We used data from a longitudinal epidemiologic study of the general population in a Danish city, the Copenhagen City Heart Study, to analyze changes over time in the forced expiratory volume in one second (FEV1) in adults with self-reported asthma and adults without asthma. The study was conducted between 1976 and 1994; for each patient, three measurements of lung function were obtained over a 15-year period. The final data set consisted of measurements from 17,506 subjects (8136 men and 9370 women), of whom 1095 had asthma.
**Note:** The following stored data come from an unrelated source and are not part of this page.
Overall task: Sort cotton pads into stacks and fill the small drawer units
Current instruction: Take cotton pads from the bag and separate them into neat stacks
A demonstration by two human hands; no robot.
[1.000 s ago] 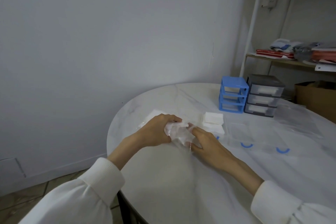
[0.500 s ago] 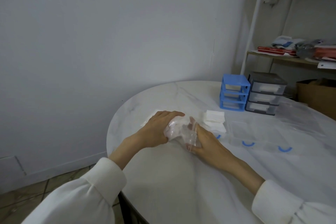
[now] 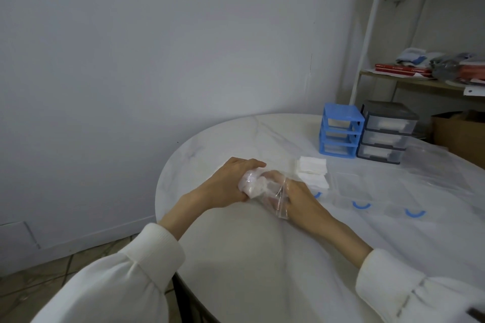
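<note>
My left hand curls around a clear plastic bag of cotton pads; my right hand pinches its open end near the tabletop's left edge.

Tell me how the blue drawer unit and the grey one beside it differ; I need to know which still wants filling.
The blue drawer unit has its three bays open, drawers out; the grey drawer unit has its three clear drawers in. White pads show in the grey drawers; the blue bays look empty. Blue stands left of grey. Both are three-tier units standing side by side on the table.

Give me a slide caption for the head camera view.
Both hands grip a clear bag of cotton pads, drawer units behind.
</note>
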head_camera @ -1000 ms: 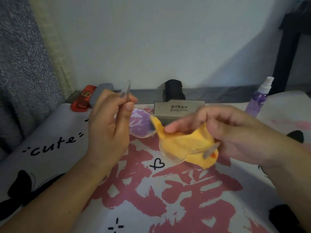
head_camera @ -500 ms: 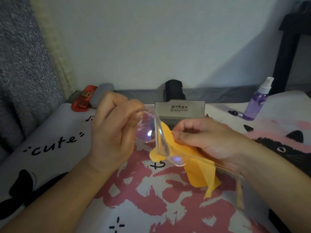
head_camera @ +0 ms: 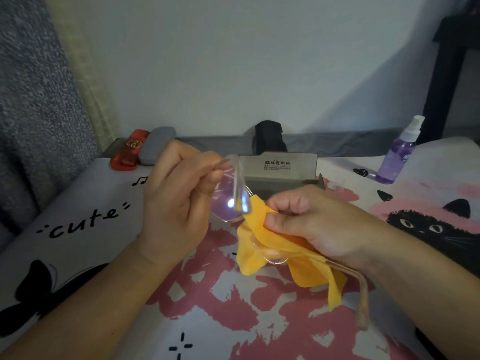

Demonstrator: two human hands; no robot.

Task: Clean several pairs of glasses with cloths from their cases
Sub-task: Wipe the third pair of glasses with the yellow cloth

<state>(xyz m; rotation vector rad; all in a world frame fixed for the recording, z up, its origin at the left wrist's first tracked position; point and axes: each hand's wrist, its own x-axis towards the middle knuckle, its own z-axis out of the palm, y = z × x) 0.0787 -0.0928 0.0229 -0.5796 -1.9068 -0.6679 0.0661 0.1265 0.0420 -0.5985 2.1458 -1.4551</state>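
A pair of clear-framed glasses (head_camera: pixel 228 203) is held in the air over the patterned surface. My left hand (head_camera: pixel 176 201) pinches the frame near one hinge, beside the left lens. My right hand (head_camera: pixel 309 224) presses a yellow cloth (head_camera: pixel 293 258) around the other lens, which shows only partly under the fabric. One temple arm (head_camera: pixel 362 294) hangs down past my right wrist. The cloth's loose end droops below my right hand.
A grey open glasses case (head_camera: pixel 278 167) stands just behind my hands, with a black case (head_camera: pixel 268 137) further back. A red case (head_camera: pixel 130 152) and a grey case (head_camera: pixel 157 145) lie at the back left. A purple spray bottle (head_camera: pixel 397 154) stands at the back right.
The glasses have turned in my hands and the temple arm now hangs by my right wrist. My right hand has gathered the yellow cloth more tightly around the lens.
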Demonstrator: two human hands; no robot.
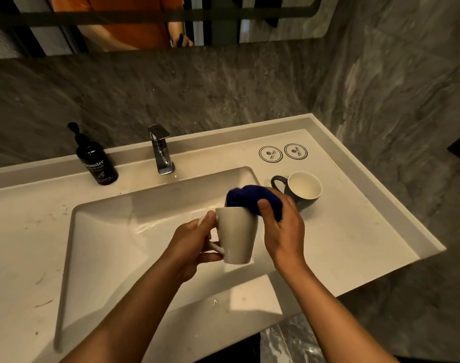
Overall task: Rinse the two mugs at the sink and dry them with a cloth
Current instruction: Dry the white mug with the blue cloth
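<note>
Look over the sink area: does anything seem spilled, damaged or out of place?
Nothing serious stands out. The counter left of the basin carries small brown specks and smears, so it looks dirty. The dark mug stands upright beside the basin, and the soap bottle is upright too.

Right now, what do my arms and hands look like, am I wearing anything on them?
Both forearms are bare up to the frame's edge: no sleeves show. The left hand and right hand wear no gloves, and no rings, watch or bracelet are visible on them or the wrists.
</note>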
Among subjects who participated in all three evaluations, the unadjusted decline in FEV1 among subjects with asthma was 38 ml per year, as compared with 22 ml per year in those without asthma. The decline in FEV1 normalized for height (FEV1 divided by the square of the height in meters) was greater among the subjects with asthma than among those without the disease (P<0.001). Among both men and women, and among both smokers and nonsmokers, subjects with asthma had greater declines in FEV1 over time than those without asthma (P<0.001). At the age of 60 years, a 175-cm-tall nonsmoking man without asthma had an average FEV1 of 3.05 liters, as compared with 1.99 liters for a man of similar age and height who smoked and had asthma.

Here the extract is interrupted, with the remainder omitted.